The project score is calculated as the combination of
- Code Progress data that focuses on the PR, commit, submitter, reviewer actions
- Development Behavior data that focuses on the cycle time, productivity, collaboration details
- Project Health data that focuses on the issues, bugs, commit risk analysis, proficiency details
- Actively trained large data set to generate AI analysis for the data-driven approach
Under the project score chart there are three data cards that show the related data out of the selected time period that shows;
- The number of contributors as team members involved in the process by opening a ticket, writing a code, conducting code review as a part of issue management or Git cycle.
- The number of active issues shows the issues that have been processed during the selected time period that contribute to the score calculation.
- The average time spent is calculated by the work logs provided related to the project in the selected time period.
Work Breakdown
Work Breakdown demonstrates the issue focus of the team members in total.
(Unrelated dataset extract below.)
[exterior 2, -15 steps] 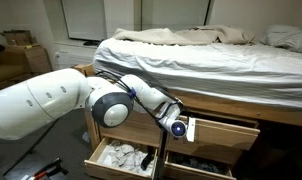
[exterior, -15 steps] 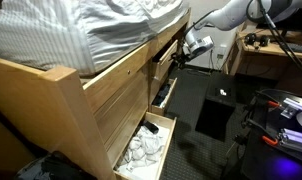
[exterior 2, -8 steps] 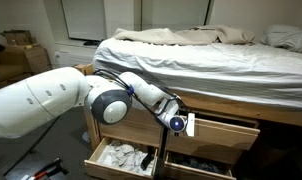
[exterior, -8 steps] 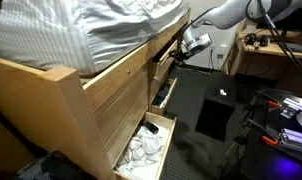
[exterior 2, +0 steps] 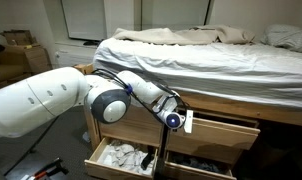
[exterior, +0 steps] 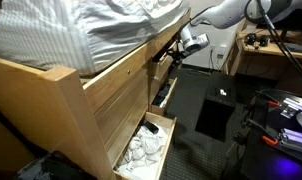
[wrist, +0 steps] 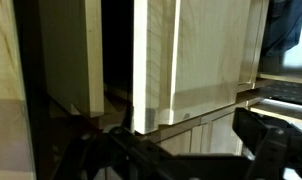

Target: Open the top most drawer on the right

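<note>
No text, label, brand, number or sign can be read in any view. The drawer fronts [exterior 2: 227, 131], the bed [exterior 2: 221, 85] and the arm [exterior 2: 41, 100] look plain, too small or blurred for lettering.

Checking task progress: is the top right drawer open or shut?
Partly open: top right drawer front stands out from the bed frame, dark gap behind.
</note>
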Motion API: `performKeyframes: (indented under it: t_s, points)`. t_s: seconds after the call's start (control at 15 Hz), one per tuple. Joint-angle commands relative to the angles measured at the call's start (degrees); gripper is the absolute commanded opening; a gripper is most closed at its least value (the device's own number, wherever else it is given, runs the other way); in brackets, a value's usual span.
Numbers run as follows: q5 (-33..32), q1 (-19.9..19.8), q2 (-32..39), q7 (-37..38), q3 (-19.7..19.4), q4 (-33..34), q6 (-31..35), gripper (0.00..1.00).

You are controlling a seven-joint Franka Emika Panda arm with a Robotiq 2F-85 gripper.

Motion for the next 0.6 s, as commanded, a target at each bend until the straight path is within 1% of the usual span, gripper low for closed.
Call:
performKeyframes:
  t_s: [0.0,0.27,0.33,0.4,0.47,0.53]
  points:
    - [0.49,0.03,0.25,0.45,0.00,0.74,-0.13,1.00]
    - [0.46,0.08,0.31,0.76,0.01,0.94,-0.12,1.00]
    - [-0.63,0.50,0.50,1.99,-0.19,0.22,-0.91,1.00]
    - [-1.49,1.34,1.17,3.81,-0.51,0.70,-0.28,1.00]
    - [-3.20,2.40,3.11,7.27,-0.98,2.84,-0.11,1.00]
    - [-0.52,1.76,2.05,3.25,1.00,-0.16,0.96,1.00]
It is a beneficial report to understand what is the generic status of the issues, the amount of work done so far, the quality of work with the issue statuses and bug distributions.
Throughput
Throughput indicates the sum of the number of changed codes. While having this trend through time can reflect the amount of work put into the project, it would be much more accurate to measure the progress by excluding the sum of churn codes from the total amount.
Therefore, the efficiency part is the value presented after reducing the codes indicating the churn. This report also enables our customers to understand the efficiency of the development process during the specified period.
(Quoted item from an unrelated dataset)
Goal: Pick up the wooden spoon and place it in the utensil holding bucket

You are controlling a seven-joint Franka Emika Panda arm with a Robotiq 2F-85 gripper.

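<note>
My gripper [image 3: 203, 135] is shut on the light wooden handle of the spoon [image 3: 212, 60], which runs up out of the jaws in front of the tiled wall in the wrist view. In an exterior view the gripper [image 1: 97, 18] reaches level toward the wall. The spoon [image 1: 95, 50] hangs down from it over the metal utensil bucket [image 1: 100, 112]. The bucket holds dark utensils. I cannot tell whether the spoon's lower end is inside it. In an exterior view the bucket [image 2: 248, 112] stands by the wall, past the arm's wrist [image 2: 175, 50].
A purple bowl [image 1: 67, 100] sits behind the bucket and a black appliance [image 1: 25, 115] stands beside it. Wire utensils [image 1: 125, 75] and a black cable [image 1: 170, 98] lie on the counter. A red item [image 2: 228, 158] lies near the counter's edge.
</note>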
Our suggestion is to be aware of the dramatic drops or continuous poor indications in throughput and efficiency trends.
Average Throughput
This indicator shows the number of code lines affected by the changes made in the selected time period for a project.
Average Efficiency
This indicator mainly takes churn rate into consideration because churn rate reflects that the work has been repeated to achieve the same purpose.
Least Productive Week
This indicator is related to the week period with the most churn ratio and least impact ratio for the changes that have been applied by the team.
Proficiency
Proficiency is the measurement of the commit efficiency for the software languages used in the company.
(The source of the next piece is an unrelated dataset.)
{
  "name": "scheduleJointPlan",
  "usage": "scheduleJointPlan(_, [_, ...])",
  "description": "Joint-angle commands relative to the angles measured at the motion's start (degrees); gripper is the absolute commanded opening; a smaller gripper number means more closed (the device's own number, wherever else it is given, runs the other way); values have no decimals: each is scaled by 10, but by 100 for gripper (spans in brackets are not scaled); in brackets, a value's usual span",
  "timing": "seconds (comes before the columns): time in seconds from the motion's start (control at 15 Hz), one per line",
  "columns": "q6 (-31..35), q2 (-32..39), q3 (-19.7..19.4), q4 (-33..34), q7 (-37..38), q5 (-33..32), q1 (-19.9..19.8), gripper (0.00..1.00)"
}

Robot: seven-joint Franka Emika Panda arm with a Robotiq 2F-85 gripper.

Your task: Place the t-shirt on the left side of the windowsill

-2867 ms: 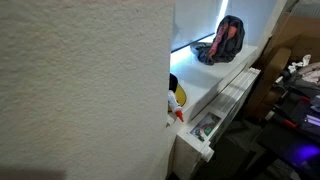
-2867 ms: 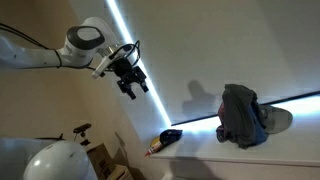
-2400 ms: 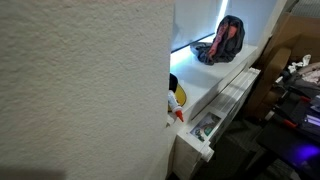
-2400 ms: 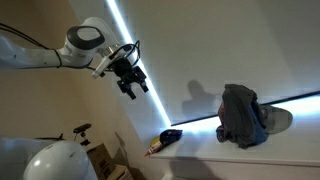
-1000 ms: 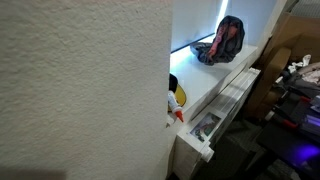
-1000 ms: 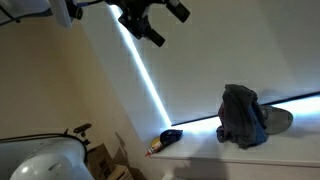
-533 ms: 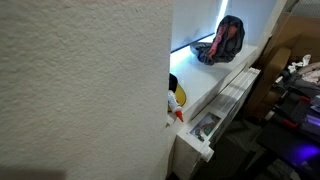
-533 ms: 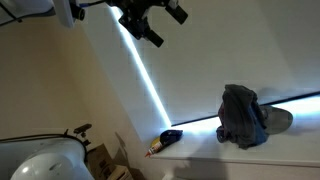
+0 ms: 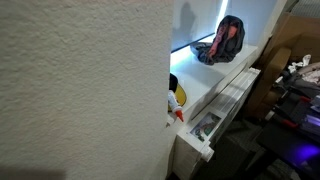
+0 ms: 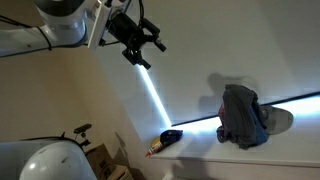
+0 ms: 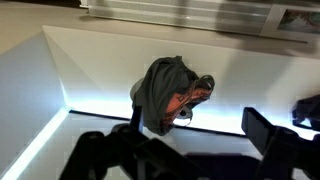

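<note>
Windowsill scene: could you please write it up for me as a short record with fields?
t-shirt: t-shirt, bunched in a heap on the sill, not held
sill: sill, white, lit strip along its back edge
gripper: gripper, open and empty, in the air, apart from the t-shirt
other item: small dark object, on the sill, apart from the t-shirt
task state: t-shirt not yet grasped

The gripper (image 10: pixel 150 54), at the top edge a moment ago, has come down slightly toward the t-shirt (image 10: pixel 243 115).
</note>
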Motion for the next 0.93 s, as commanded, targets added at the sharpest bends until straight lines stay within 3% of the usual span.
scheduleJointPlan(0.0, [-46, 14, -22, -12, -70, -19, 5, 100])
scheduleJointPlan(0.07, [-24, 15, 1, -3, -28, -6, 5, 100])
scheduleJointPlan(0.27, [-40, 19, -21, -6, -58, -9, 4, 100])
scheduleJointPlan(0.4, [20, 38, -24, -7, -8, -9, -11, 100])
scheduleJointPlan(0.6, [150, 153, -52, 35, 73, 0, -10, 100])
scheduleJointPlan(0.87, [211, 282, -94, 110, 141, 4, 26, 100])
The main idea of proficiency is to show the managers and leaders;
- What are the focused software languages for the company teams in terms of the lines of code and the number of commits for each language
- How efficient is the coding process for each specific software language in terms of the amount of code staying untouched during the first 3 weeks period after it is written
- Get feedback and recommendations to improve the efficiency and company skill set for the technologies adopted by the company
The presented languages alongside the company average are the following;
ASP.NET | HTML | Ruby |
C/C++ | Java | Rust |
C# | JavaScript | Scala |
CSS | Kotlin | SQL |
Cobol | Objective-C | Swift |
Dart | Perl | Typescript |
Erlang | PHP | VBScript |
Go | Python | XML |
Groovy | R | YAML |
In our report to present the team efficiency of software languages, the following bubble report has been used to represent the efficiency of each language over time.
By hovering over each bubble, lines of code and efficiency information can be seen together. This also enables users to see the weight of a specific language on the completed work.
While offering insights to highlight the most efficient parts and the parts that require more attention, Valven Atlas also provides recommendations to explore the possible ways to improve required areas.